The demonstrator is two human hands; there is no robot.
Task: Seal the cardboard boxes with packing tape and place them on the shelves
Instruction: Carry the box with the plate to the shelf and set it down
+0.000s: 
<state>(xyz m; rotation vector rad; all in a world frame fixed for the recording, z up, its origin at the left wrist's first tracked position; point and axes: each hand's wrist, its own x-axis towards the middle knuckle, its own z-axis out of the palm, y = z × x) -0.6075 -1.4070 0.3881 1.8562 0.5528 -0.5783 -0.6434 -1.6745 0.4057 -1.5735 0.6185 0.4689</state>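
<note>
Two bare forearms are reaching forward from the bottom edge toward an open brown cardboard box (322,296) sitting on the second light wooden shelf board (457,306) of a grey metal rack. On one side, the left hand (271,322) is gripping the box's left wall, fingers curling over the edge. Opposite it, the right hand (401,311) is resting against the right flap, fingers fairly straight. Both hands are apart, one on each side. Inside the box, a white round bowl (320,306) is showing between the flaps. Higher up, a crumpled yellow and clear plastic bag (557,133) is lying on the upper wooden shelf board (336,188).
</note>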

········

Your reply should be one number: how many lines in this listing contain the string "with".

2